I can't remember where I read the article/post but it brought up many good points I hadn't thought of before.
Lets say we are processing all of visa txs on LN. There are 40 million merchants accepting LN payments and at the end of day just 1% of them settle to main chain. This would cause an additional 400,000 txs to the main chain, which we cannot do.
Is the argument that merchants wouldn't settle to main chain? To me it seems like we still need to get on-chain txs to at least 100/sec to have any chance at real world usability. (100 was just a rough calculation)
What am I missing in this scenario?
Sure, at the moment a block is limited to 1 Mb, excluding the witness data (in case of segwit wallets). At the moment, i estimate an average sw transaction to be around ~200 bytes, so the number of transactions/day could be
(1000000*6*24)/200 = 720.000 transactions per day (mind you, this is a very, very, very raw estimation i made without looking up references or completely thinking about all possible factors).

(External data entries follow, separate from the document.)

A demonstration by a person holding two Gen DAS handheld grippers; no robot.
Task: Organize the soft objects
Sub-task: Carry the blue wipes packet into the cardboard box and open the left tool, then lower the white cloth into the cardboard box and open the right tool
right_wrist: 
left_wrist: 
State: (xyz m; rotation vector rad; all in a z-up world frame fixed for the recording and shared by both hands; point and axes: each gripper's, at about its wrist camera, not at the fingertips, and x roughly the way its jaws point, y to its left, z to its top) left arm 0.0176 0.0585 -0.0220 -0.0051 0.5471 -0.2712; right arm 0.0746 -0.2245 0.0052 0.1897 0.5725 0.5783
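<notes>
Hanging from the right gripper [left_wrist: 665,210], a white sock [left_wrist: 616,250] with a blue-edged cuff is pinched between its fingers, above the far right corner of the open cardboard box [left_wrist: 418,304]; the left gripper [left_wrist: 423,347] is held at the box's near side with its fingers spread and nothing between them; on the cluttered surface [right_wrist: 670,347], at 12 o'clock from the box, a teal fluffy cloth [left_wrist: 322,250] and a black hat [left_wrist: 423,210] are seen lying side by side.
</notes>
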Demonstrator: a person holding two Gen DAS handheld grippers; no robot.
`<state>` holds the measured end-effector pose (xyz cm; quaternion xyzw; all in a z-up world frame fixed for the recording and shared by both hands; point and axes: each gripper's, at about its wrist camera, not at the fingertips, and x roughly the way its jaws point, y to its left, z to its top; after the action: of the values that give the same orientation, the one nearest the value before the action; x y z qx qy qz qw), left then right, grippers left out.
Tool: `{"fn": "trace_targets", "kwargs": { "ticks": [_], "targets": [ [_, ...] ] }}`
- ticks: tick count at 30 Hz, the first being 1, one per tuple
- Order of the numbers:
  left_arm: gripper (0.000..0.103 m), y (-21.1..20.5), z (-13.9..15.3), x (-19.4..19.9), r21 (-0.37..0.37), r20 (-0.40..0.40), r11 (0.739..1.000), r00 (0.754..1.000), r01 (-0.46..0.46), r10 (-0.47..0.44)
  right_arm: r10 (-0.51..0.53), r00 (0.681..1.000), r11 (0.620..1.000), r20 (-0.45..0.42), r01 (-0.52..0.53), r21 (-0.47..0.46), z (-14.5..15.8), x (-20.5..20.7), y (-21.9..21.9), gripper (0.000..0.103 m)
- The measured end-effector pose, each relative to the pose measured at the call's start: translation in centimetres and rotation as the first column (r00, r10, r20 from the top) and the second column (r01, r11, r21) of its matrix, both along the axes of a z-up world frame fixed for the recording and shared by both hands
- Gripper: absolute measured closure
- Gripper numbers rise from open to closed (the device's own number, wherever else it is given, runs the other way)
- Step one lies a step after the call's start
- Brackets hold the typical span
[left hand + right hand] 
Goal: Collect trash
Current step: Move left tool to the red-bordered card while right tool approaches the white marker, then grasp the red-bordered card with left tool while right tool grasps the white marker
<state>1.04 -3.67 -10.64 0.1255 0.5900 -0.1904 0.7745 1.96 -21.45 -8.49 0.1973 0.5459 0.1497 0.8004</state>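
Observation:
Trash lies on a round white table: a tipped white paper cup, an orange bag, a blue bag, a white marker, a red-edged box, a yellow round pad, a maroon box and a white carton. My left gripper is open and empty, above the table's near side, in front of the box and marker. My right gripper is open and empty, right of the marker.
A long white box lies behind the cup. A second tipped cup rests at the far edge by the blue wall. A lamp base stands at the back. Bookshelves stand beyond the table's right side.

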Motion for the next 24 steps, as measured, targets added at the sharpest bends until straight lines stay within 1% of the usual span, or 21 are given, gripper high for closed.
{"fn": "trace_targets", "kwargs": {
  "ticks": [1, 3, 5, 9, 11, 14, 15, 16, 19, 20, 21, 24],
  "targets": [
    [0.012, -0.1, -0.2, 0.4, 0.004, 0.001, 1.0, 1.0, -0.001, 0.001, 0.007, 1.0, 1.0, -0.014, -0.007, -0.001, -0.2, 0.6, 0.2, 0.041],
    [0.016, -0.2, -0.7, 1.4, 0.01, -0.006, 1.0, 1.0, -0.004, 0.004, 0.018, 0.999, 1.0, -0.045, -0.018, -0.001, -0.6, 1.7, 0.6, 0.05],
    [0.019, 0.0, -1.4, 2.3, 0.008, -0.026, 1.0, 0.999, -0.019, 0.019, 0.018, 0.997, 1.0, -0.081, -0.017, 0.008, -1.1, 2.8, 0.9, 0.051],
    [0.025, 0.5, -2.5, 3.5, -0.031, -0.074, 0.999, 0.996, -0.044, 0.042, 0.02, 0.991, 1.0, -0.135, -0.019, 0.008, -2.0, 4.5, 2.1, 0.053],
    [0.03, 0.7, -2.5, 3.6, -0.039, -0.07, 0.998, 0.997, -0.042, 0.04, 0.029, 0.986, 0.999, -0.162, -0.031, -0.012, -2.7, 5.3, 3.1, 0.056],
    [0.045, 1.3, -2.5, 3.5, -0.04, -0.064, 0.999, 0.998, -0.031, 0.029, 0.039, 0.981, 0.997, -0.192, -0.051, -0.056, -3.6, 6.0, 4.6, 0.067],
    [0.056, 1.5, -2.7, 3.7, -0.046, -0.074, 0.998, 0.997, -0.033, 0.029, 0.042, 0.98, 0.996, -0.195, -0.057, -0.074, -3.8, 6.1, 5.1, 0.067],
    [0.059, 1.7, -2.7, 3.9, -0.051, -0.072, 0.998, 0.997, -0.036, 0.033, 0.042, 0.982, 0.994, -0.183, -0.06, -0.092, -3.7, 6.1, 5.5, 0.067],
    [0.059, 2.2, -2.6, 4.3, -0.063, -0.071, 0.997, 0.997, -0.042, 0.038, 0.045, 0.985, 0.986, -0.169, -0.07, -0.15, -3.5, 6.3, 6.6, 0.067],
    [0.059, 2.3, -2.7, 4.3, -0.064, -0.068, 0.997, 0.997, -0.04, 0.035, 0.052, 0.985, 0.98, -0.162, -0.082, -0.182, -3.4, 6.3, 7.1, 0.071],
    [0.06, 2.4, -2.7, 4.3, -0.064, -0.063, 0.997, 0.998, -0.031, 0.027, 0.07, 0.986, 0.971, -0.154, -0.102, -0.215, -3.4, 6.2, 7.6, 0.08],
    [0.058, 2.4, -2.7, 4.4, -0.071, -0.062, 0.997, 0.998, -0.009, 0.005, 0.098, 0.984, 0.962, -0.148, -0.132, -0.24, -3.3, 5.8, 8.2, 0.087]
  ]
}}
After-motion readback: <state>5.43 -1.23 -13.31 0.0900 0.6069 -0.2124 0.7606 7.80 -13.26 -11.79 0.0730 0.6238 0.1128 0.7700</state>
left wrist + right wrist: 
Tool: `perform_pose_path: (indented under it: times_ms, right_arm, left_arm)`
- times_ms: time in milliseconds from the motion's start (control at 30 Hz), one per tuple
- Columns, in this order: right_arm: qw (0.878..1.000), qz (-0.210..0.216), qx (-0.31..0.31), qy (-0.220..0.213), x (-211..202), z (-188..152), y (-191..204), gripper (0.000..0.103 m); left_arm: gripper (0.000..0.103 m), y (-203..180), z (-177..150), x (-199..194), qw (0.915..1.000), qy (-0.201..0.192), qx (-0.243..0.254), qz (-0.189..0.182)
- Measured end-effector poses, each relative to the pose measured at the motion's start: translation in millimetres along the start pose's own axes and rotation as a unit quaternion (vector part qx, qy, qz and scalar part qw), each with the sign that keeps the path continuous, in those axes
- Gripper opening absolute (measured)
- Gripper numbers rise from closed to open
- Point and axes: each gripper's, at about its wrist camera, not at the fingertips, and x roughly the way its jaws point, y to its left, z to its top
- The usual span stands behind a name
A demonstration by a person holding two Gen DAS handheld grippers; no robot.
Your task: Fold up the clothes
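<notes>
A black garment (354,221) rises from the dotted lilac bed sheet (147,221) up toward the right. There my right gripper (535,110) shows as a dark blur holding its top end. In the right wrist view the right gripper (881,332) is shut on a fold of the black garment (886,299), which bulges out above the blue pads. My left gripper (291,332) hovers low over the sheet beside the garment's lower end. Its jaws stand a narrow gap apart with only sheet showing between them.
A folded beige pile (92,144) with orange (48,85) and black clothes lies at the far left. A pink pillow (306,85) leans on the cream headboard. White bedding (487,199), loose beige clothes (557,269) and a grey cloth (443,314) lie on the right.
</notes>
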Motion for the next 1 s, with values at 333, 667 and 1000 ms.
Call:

A lightning channel has to be opened and closed by an on-chain transaction, so if more than 360.000 channels are opened (and respectively closed) per day, all blocks could potentially be filled by opening and closing transactions.
However, if i open a channel, i do plan on creating more than 2 lightning transactions using this channel before i close it, otherwise i would have just used one or two on-chain transactions... So if everybody only used the LN (so all transactions in all blocks from now on were solely for the purpose of opening or closing channels) and all lightning channels were used to create/pay at least 3 lightning invoices, the overall throughput of the bitcoin network would increase by 50%.
PS: there is no need to have your closing transaction in the very next block. Lightning transactions are almost instant, and there is no need to close a channel after your lightning invoice got payed. If you wish to close your channel, you can do so whenever you want, but preferably you'd wait untill there was no more use for the channel.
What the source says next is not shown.